Rhian Ivory (pen name: Rhian Tracey) has written four YA novels published by Bloomsbury (When Isla meets Luke meets Isla, Isla and Luke: Make or break?, The Bad Girls Club and True Colours). Rhian has written the following guest blog for LWC:
1. Listen to a piece of music, instrumental works best, for 5 minutes with your eyes closed. Let it inspire you. Try to internalise the memories, images and words that emerge.
2. Write – take pen and paper (not computer) and for 5 minutes exactly (use a timer or alarm) freewrite. Don’t worry about spelling, punctuation, and least of all about meaning. Don’t try to write anything correct, poetic or even legible, just pour down everything that came to you in those 5 minutes in random order.
The most important rules: DON’T STOP. DON’T LOOK BACK.
If you’re losing momentum, start the next sentence or line with “and” or “if”, “but”, “when”, or “the way”.
Try to avoid using the first person (“I”, “me”), and you might want to stick to descriptions in the present tense.
3. Create – Go back over what you’ve written, without worrying too much at this stage about where it’s coming from or what it’s really about.
Select 5 phrases from it, of no more than 5 words each, which for one reason or another strike you as interesting.
Do not change anything about those lines, leave them as they came out initially.
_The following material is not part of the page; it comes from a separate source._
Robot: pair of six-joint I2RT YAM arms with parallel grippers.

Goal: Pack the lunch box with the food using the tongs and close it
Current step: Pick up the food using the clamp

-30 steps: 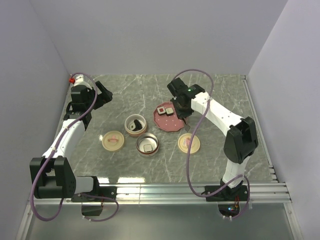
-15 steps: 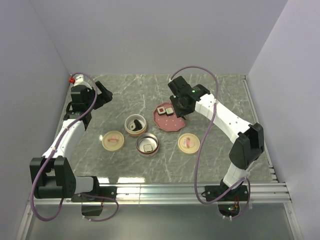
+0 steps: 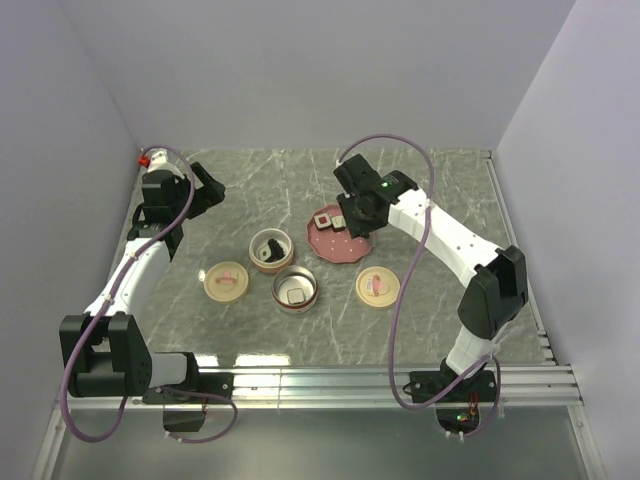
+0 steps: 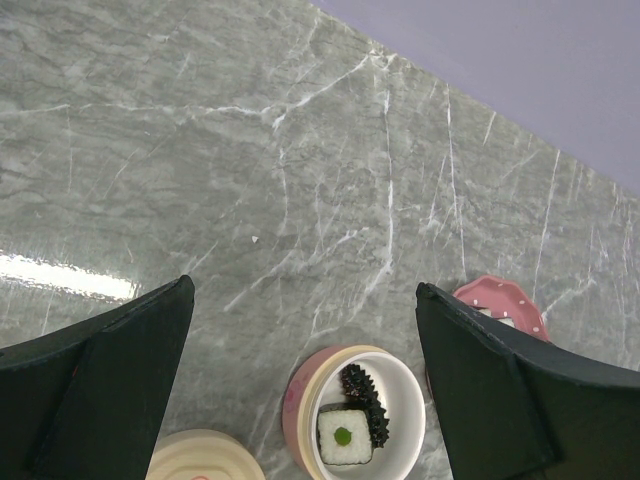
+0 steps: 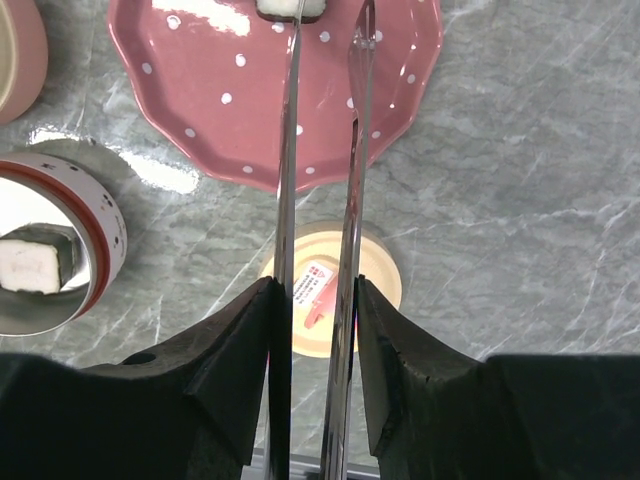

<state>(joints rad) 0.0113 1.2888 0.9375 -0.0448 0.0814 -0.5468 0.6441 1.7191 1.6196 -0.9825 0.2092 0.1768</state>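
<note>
My right gripper (image 5: pixel 318 290) is shut on the tongs (image 5: pixel 290 150), whose two thin metal arms run forward a little apart over the red dotted plate (image 5: pixel 220 100). Their tips reach a white food piece (image 5: pixel 288 8) at the plate's far edge. From above, two food pieces (image 3: pixel 323 218) lie on the plate (image 3: pixel 345 250) just beside the right gripper (image 3: pixel 358 215). One lunch box bowl (image 4: pixel 400 395) holds a white square piece (image 4: pixel 345 437); another bowl (image 3: pixel 295 290) holds one piece too. The left gripper (image 4: pixel 302 290) hangs open, far left (image 3: pixel 205 183), holding nothing.
Two cream lids lie on the marble table: one (image 3: pixel 225 280) left of the bowls, one (image 3: pixel 378 287) right of them and under the tongs (image 5: pixel 375 270). A red-capped object (image 3: pixel 145 157) sits at the back left corner. Grey walls close in the table.
The right arm has shifted slightly back and left over the plate with the tongs. The tongs' arms have spread a little. The left arm has stayed still.
</note>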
They do not need to connect.
Write out your 5 lines, this is a verse of poetry that should sound very different from how you usually write.
4. Name – Create a title for each of your 5 lines as if they were each separate poems.
1. A descriptive title – setting the theme
2. An evocative title – hinting at something to be revealed
3. Quoting a specific word or sequence of words from the poem
4. An odd title – strange-sounding and in no way relating to what is there already
5. An action title – movement, motion, drama.
Choose your favourite title for your poem.
5. Connect – Now that you have 5 phrases and a title your next step is to try and connect it all.
Write words around the phrases to bring them together sufficiently to make a unit of them – of maximally 10 lines (less if you like).
You are completely free to change the order of their appearance, but DO NOT alter the phrases in themselves by dropping or inserting words.
Don’t worry about meaning or making the whole thing understandable – this is what poetry is all about, the implied, meanings, interpretations, hints, suggestions, the unsaid, the poetic elements of life!
Remember…you are simply finding a voice you didn’t have before.